多くのユーザーを悩ませている「迷惑メール(スパム)」。頼みもしないのに毎日たくさん送られてきて、メールソフトの受信トレイを埋め尽くす。迷惑メールのせいで、大事なメールを見逃してしまった、あるいは誤って捨てたことのあるユーザーは少なくないはずだ。

 このため、ソフトメーカーの多くはセキュリティ対策ソフトやメールソフトなどに、迷惑メール対策機能(いわゆる迷惑メールフィルター)を標準で組み込むようになっている。

 また、ISPの多くは、迷惑メールフィルターサービスを有料あるいは無料で提供。ユーザーのメールボックスに送られる前に迷惑メールをフィルタリングしている。

 迷惑メールフィルターの精度は、年々向上している。専門家によれば、“ありふれた”迷惑メールなら、ほとんど検出できるという。

 迷惑メール送信事業者としては、このままでは商売があがったりだ。そこで迷惑メール送信事業者は、あの手この手で迷惑メールフィルターを回避しようとしている。その手口の一つが「画像スパム」である。
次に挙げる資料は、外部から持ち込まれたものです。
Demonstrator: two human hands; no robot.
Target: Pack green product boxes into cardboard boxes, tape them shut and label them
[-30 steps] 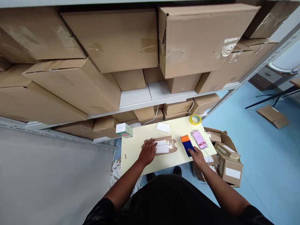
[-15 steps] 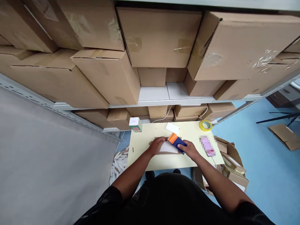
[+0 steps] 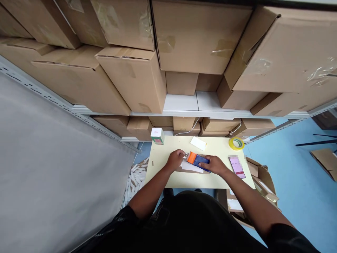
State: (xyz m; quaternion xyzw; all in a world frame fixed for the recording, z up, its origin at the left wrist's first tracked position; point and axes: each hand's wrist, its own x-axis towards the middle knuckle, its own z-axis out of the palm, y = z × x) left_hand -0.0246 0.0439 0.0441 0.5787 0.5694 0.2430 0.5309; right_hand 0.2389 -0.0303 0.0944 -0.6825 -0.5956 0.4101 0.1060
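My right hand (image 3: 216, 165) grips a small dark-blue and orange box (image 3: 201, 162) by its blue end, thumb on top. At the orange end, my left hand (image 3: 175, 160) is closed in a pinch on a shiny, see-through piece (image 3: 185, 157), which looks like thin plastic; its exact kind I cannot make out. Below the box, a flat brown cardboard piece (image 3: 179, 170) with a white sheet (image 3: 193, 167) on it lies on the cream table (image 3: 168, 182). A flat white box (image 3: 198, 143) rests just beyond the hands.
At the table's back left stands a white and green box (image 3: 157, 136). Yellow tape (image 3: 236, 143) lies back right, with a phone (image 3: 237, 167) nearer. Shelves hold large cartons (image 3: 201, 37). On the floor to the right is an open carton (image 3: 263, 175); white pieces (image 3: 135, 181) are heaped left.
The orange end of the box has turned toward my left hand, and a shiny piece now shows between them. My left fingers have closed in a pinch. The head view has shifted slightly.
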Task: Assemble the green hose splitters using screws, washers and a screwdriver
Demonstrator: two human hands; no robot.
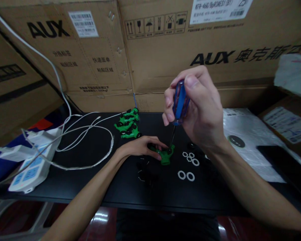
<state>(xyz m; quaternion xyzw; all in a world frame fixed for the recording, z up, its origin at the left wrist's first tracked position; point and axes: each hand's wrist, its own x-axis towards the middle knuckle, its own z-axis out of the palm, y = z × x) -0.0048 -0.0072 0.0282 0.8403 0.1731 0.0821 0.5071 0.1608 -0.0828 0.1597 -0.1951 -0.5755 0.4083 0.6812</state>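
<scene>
My right hand [200, 107] is wrapped round the blue handle of a screwdriver [180, 103], held upright with its shaft pointing down. The tip meets a green branched fitting [166, 159] on the black table. My left hand [146, 147] pinches this fitting from the left, thumb and fingers closed on it and covering part of it. To the right lie several white ring washers [190, 176]. Small black parts [146, 175], hard to make out against the table, lie in front of my left hand. More green fittings [130, 125] with black ends are grouped farther back.
Large cardboard boxes [163, 67] wall off the back of the black table [90, 185]. A white power strip [37, 164] with plugs and looping white cables [85, 167] occupies the left. At right are a clear plastic bag [251, 147] and a dark phone-like slab [283, 164].
</scene>
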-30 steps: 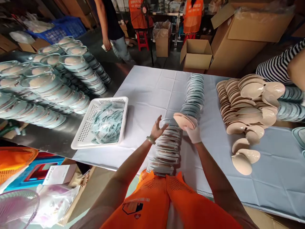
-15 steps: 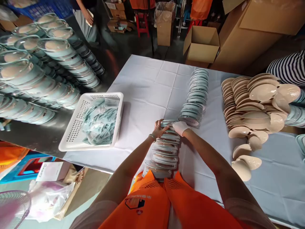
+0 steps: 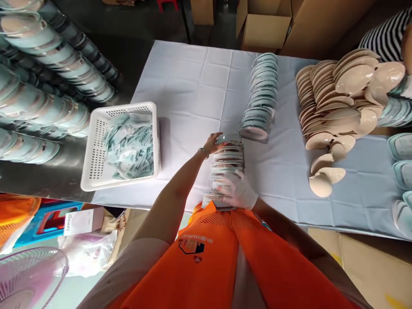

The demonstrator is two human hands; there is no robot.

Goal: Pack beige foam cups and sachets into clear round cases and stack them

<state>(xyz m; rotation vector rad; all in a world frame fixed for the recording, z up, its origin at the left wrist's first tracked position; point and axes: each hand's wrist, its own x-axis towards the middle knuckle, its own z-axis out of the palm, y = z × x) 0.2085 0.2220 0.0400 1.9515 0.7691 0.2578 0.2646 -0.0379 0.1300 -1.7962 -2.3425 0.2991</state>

 迷惑メールフィルターの多くは、メールの件名や本文に含まれる単語や文章を解析し、この結果を迷惑メールかどうかの判断材料にする。そこで画像スパムは、宣伝文句などをGIFやJPEGなどの画像ファイルに記載して添付する。画像スパムの多くはHTMLメール。HTMLメールに対応したメールソフトなら、画像がメールの本文中に表示される。

 メールの本文には何も書かないか、宣伝とは無関係の単語や文章を書いておく。これにより、テキストベースの迷惑メールフィルターをすり抜けようとする。

宣伝文句を画像にして添付、テキストベースのフィルターを回避
図●宣伝文句を画像にして添付、テキストベースのフィルターを回避
画像スパムの例。HTMLメールにして、宣伝文句を記述した画像を張り込む。これにより、テキストベースの迷惑メールフィルターを回避する。画像ファイルの中身まで調べるフィルター対策として、画像中の文字を傾けたもの(右上)や、アルファベットの1文字1文字を別ファイルにしたもの(右下)も確認されている。

ピーク時には過半数に

 この戦略は“成功”したようだ。それを裏付けるように、2006年9月以降、画像スパムが急増。あるセキュリティベンダーの調べでは、2007年1月には、迷惑メールの52%が画像スパムだったという。

 だが、対策側も手をこまねいているわけではない。画像スパムへの対応を進めている。例えば、添付ファイルの特徴(サイズやハッシュ値)から、迷惑メールかどうかを判別する機能や、OCRの要領で画像ファイル中の文字を読み取る機能などを備えるフィルターが増えている。

 すると今度は、そういったフィルターを回避するために、画像中の文字を傾けるなどしてファイルの特徴を変えたり、アルファベット1文字1文字を別ファイルにしたりする手口が出現している。

 さらに、別の手口も出現している。2007年6月には、広告などをPDFファイルにして添付した迷惑メールが出現。現在では沈静化しているものの、2007年7月および8月に急増。ピーク時には迷惑メールの3割近くを占めた。

 2007年7月にはExcelの文書ファイル(拡張子がxls)、8月にはリッチテキスト形式(RTF)ファイル、9月にはWordの文書ファイル(拡張子がdoc)と、毎月のように新しい手口が出現している。これらは画像スパムほどは数が多くないが、今後猛威を振るう危険性は十分にある。